Though forced air heating is more somewhat commoon, most residents rely on radiant heating systems to heat their homes today.
They may seem old-fashioned to some, but radiators provide consistent and comfortable heating. Radiators keep interiors warm without the dry heat of warm air heating, and the systems last for a long time. Radiator maintenance is minimal, but it is important to make sure you do it properly to keep your system running efficiently.
Ready to learn how to care for your radiator system? Read on to find out which tasks you can complete yourself, and which are better suited to a professional.
How Radiators Function
Radiant heat is driven by hot water. A closed system consisting of a boiler and connecting pipes are filled with water, which is heated by the boiler to over 87 degrees Celsius. A pump pushes the hot water through the pipes and into strategically placed radiators, which heat the air around them.
Once the water cools down, it returns to the boiler. This closed system constantly recycles water by returning it to be heated again. This means you have an efficient system that uses minimal utilities.
One big benefit of radiant heat is that it is great for your home environment. While forced air systems may be more powerful, they also dry out the air around you and force dust and particulate around your home. Radiant heat can also be more consistent.
Older radiators are typically made of cast iron, which is very heavy and retains heat for a long period of time. Newer radiators are made out of lighter, more inexpensive materials such as steel.
Radiator systems are very easy to care for, requiring some basic seasonal maintenance to keep them running for years to come. Follow these steps in order to make sure your closed system is functioning efficiently:
Bleed the Radiator
Though a boiler and its connected pipes are a closed system, air can escape from within the water as time passes. The air, which is lighter than water, rises to the top of the radiators and creates air pockets. As part of your seasonal maintenance, it’s important to bleed this excess air out of the system.
The first step is to turn off the system and allow the water to cool. Alternatively, you could perform this maintenance shortly before the weather cools down, before you’ve turned it on for the first time.
Your radiators should have a small valve toward the top. They may have a special key or may be able to be turned by hand. Holding a bowl under the opening below the bleed, turn your valve counter-clockwise and listen for a hiss as air escapes.

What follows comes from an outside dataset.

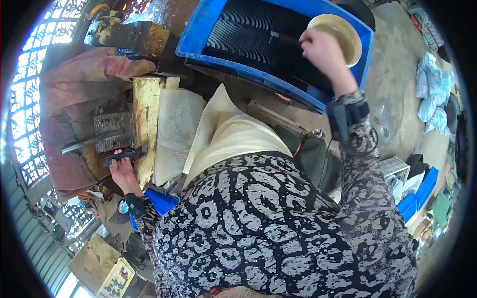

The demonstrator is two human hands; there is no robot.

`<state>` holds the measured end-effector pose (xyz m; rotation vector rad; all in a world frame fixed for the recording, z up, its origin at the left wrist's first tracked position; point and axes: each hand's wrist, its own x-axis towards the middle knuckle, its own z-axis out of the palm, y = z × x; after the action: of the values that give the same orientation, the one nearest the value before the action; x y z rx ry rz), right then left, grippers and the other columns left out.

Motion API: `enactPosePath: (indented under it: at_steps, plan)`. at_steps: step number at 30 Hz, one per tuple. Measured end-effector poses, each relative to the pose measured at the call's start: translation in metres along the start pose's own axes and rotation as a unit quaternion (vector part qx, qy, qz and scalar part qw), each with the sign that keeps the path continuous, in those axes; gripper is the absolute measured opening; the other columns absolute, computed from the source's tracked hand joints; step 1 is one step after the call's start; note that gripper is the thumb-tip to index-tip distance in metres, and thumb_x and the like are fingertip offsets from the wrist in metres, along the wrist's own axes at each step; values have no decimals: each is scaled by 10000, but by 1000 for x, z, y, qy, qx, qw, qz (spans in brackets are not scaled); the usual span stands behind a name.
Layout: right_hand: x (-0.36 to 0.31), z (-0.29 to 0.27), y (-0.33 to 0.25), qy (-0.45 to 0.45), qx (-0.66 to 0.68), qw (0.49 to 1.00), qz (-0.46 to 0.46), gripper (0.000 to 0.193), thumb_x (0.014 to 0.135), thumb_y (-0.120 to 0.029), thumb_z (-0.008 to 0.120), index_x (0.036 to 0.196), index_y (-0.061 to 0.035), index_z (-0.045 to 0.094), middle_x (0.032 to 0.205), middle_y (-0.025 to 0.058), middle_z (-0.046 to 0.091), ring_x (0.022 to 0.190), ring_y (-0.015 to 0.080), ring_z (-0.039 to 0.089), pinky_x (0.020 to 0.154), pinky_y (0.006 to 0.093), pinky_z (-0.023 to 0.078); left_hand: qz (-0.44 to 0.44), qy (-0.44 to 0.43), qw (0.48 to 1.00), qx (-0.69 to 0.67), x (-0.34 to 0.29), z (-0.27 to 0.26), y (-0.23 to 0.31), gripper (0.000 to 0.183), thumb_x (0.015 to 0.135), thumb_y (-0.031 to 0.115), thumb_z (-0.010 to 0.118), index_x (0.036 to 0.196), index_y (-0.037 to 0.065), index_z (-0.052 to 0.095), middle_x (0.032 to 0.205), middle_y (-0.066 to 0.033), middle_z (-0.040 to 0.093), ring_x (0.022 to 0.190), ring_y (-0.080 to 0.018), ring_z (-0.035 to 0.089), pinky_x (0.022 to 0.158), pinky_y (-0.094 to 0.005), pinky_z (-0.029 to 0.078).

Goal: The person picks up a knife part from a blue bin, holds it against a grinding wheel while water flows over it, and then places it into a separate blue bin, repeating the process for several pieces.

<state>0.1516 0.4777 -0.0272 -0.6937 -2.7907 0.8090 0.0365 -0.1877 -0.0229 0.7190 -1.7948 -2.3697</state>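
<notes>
My left hand (124,175) is closed around a few thin dark metal-looking pieces (119,158), beside a worn machine block (113,130) with a metal rod (93,142). My right hand (322,48) is raised at the left rim of a cream round tub (354,40), its fingers curled together. Whether anything small is between them is hidden. The tub stands in a blue crate (278,79). Rows of thin black plates (243,37) are stacked on edge in the crate, left of my right hand.
A yellow worn machine part (145,126) and a pale sheet (177,129) lie between my left hand and my cream apron (238,134). Reddish cloth (74,82) drapes the machine at left. Bluish bags (432,92) and a blue bin (417,196) are on the floor at right.
</notes>
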Motion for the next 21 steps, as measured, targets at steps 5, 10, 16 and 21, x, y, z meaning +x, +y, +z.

When you turn the valve, the pressurized system will force air out. Leave the valve open until water comes out, then close it by turning the valve key counterclockwise. It’s normal for the water in the lines to look murky or dirty, so don’t be alarmed.
Check the Boiler Pressure
After the system is bled of air, you will next want to check the boiler pressure. Open the service panel on the boiler, and look for a temperature and pressure gauge. A cold boiler should read 1.3 bar, depending on the manufacturer, and a hot boiler should read 1.5-1.8 bar.
If your boiler falls under these pressure guidelines, you may need to add more water to the system. A cold water pipe that leads into your boiler can be opened in order to allow more water in, which you should do while closely watching the pressure gauge. Shut the cold water valve when your gauge hits 1.3 bar.
If you do accidentally bring the pressure above 1.3 bar, your system will have a pressure relief valve. Be aware that this valve will evacuate water to balance the system, and make sure you have a large bucket underneath it to catch any water that spills out. You can also use this valve to release water if your gauges are reading too high from the beginning.
Combustion Chamber Maintenance
Your boiler is powered by a combustion chamber, which provides the fire to heat the water. If the chamber collects too much residue, it may not perform efficiently. Cleaning out the chamber is dangerous due to fire risk, so it is advised to have a professional service this element of your system every few years.
Stay Safe and Warm
With these tips, you’ll have a better idea of what radiator maintenance you can do each year to keep your system working efficiently. A properly maintained system can last for decades with little work.
Always use caution with your radiator system, ensuring the water is cooled and safe before attempting any of these maintenance tasks. Though radiators are very safe, any maintenance performed when the boiler is hot can result in severe burns from hot water or steam.